§ ABOUT THIS TASK
Only the lines from the one containing "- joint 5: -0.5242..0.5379" to the end of the data should be copied, exactly and without pictures.

**** DATASET SECTION ****

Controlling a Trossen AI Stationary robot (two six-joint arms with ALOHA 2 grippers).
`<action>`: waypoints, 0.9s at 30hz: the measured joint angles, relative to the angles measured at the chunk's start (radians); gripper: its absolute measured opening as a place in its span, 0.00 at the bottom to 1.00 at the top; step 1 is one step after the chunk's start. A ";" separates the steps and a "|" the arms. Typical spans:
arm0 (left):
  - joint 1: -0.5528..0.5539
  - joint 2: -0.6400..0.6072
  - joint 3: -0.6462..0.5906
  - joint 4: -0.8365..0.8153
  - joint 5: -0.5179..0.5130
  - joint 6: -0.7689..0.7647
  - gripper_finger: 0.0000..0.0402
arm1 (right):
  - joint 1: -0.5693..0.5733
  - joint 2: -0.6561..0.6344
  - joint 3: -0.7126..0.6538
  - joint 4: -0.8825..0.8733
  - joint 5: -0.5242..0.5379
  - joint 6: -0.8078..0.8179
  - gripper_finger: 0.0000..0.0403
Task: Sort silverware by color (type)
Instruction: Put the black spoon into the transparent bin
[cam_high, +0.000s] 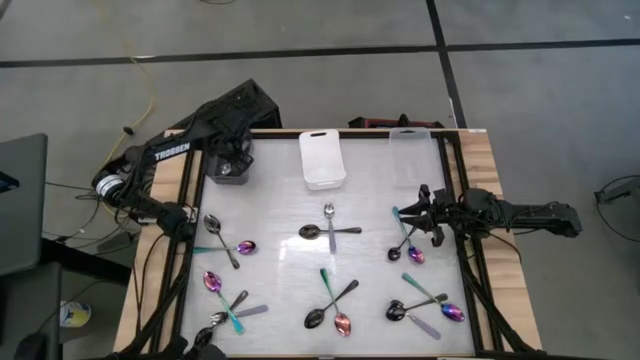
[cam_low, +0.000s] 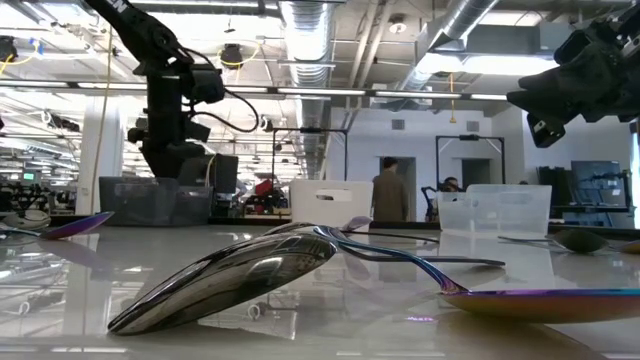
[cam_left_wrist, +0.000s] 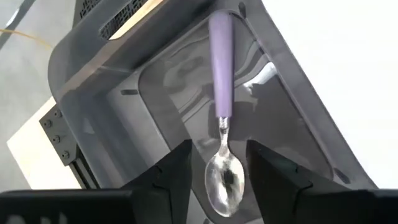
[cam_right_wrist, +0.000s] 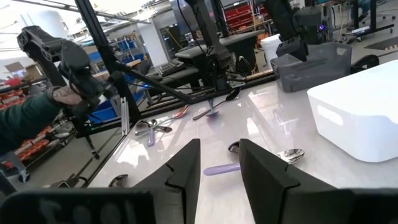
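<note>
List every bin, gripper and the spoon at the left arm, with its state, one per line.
Grey bin: holds one spoon.
Silver spoon with lilac handle: lying in the grey bin, released.
White bin: upright, nothing seen inside.
Clear bin: upright, contents unclear.
Left gripper: jaws open above the grey bin.
Right gripper: jaws open, holding nothing.

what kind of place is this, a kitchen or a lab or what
Likely a robotics lab or workshop, not a kitchen: exposed ceiling ducts, metal-framed benches beyond the table, and a person standing in the open hall.
</note>
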 joint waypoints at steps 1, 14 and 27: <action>0.000 -0.012 0.000 -0.001 0.010 0.000 0.35 | 0.000 0.000 0.000 0.000 0.000 0.000 0.33; -0.234 -0.289 -0.095 0.164 0.185 -0.052 0.35 | 0.043 0.167 0.025 0.083 0.023 0.075 0.33; -0.680 -0.409 -0.523 1.024 0.462 0.096 0.35 | 0.086 0.790 0.357 0.156 0.116 -0.017 0.33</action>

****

§ OUTPUT
  - joint 5: -0.5242..0.5379
  - joint 6: -0.8078..0.8179
  - gripper_finger: 0.0000..0.0403
Task: Sort silverware by color (type)
Instruction: Put the black spoon into the transparent bin
[cam_high, +0.000s] 
[cam_low, +0.000s] 
[cam_left_wrist, +0.000s] 
[cam_right_wrist, +0.000s] 
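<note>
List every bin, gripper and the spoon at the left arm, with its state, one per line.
Grey bin: holds one spoon.
Silver spoon with lilac handle: lying in the grey bin, released.
White bin: upright, nothing seen inside.
Clear bin: upright, contents unclear.
Left gripper: jaws open above the grey bin.
Right gripper: jaws open, holding nothing.

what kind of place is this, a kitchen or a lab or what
Likely a robotics lab or workshop, not a kitchen: exposed ceiling ducts, metal-framed benches beyond the table, and a person standing in the open hall.
</note>
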 joint waypoints at steps 1, 14 and 27: <action>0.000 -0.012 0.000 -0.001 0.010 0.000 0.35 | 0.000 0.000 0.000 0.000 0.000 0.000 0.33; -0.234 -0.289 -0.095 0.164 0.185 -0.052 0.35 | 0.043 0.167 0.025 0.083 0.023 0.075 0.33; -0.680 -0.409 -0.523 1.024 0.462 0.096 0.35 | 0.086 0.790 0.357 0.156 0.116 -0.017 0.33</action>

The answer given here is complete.